彼女が金星からやって来たのだろうが、そうではないのだろうが、そこはどっちでもいい。
いずれであれ確かめようがない。
訳者もあとがきで言っていたが、彼女が金星からやって来たということをあなたは信じているのですか?と聞かれるが、わたしには「信じる」ということがどういうことなのか、わからないと。
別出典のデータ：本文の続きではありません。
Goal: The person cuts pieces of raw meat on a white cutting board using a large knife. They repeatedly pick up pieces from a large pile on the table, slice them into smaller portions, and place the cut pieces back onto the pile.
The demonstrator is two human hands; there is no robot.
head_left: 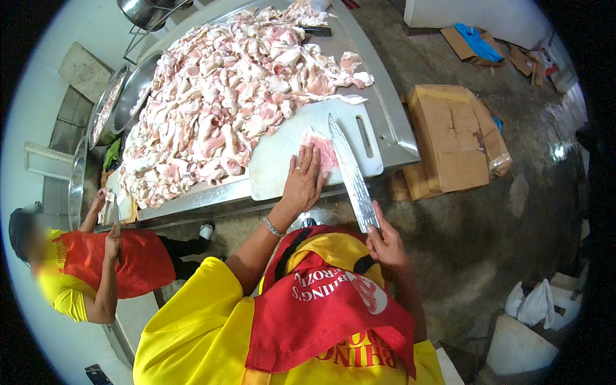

わたしにも、その文脈での「信じる」は実に頼りないものとして映る。
訳者はそれを、「信じるというよりも、〈知っている〉という感覚だ」と表現した。
わたしは、金星からやって来たかどうか、はどっちでもいい。
そんなの知るわけがない。
ただ、面白ければいい、興味深ければいい、読むに値するかどうかは、それが真実かどうかにはよらない。
真実とは、外側にあるのではなく常に内側にある。
「読書とは、体験である」と今日立ち読みした本の著者も言っていた。
読書とは単に知識を得るために読むというような生易しいものではないのだと、いうようなことを言っていた(気がする)。
立ち読みだから引用しようがない、すいません。
ともかく、オムネク・オネクの本を読んでよかったのは、
癒しには癒される者の許可がいる。
というフレーズが実に心に響いたからだ。
それだけでも、わたしにとっては価値のある本になった。
たとえばあなたが、誰かを癒してあげたい、と思ったとする。
その人はとても傷ついているように見える。
とても傍観していられない、こっちまで心に傷を負うようなやりきれなさを感じる。
もちろんその人は自分自身のことだからもっと辛いだろうなと察する。
出来るものなら、癒してあげたい、と思う。
でも、それを実現するためには、〈その人自身の許可〉がいるのだ。
これは、エレノア・ルーズヴェルトが言ったという、
誰しも己の許可なしに傷つけられることはない。
という言葉に通ずるものがある。
ずっと考えていた。
ずっと不思議だった。
わたしにとっては上記二つの言葉は、実に救いのあるもの、
希望に満ちたものとして感じられる。
それは自分自身のことは自分自身で引き受けることが出来る、という力強い宣言なのだ。
でもこれを、まるで重圧のように、あるいは罪深い考えのように、捉える人もいる。
それを責任逃れをしたいだけなのだと謗るのは、簡単だが無意味なことだ。
そもそも誰かを謗り、罵り、否定し、批判する、ということから生まれて得たものは、わたしをとても落胆させる。
ああ。そうじゃないのに。
わたしが望んだのは、そんなものじゃなかったはずなのに。
と感じる。
他人を癒してあげたい、と思うのは何ら悪いことじゃない。
でも、癒されるかどうかのタイミングや決定権は自分ではなく、相手が握っている。
それを忘れないことだ。
〈人を癒す〉のは、それが意図的であればあるほど、
強く願えば願うほどに、自分のエゴとの均衡を保つことが難しい。
とはいえ、わたしは、「癒しを行うには相手の許可がいる」という一文を読んで、
なんだかほっと安堵した。
癒された。
どこかで、これは自分の抱える問題だ、クリアしなければならない課題だというように、気負っていたのだな、
でもそんな必要はないんだな、と肩の力が抜けたような感覚だ。
なんだかしみじみと、そうか、とほっとして涙が流れるような感じだった。
ほっとする、ってすごく大事なんだなと思う。
ゆるめる、という感じ。
ゆるめた箇所には自然とエネルギーが通うのだと思う。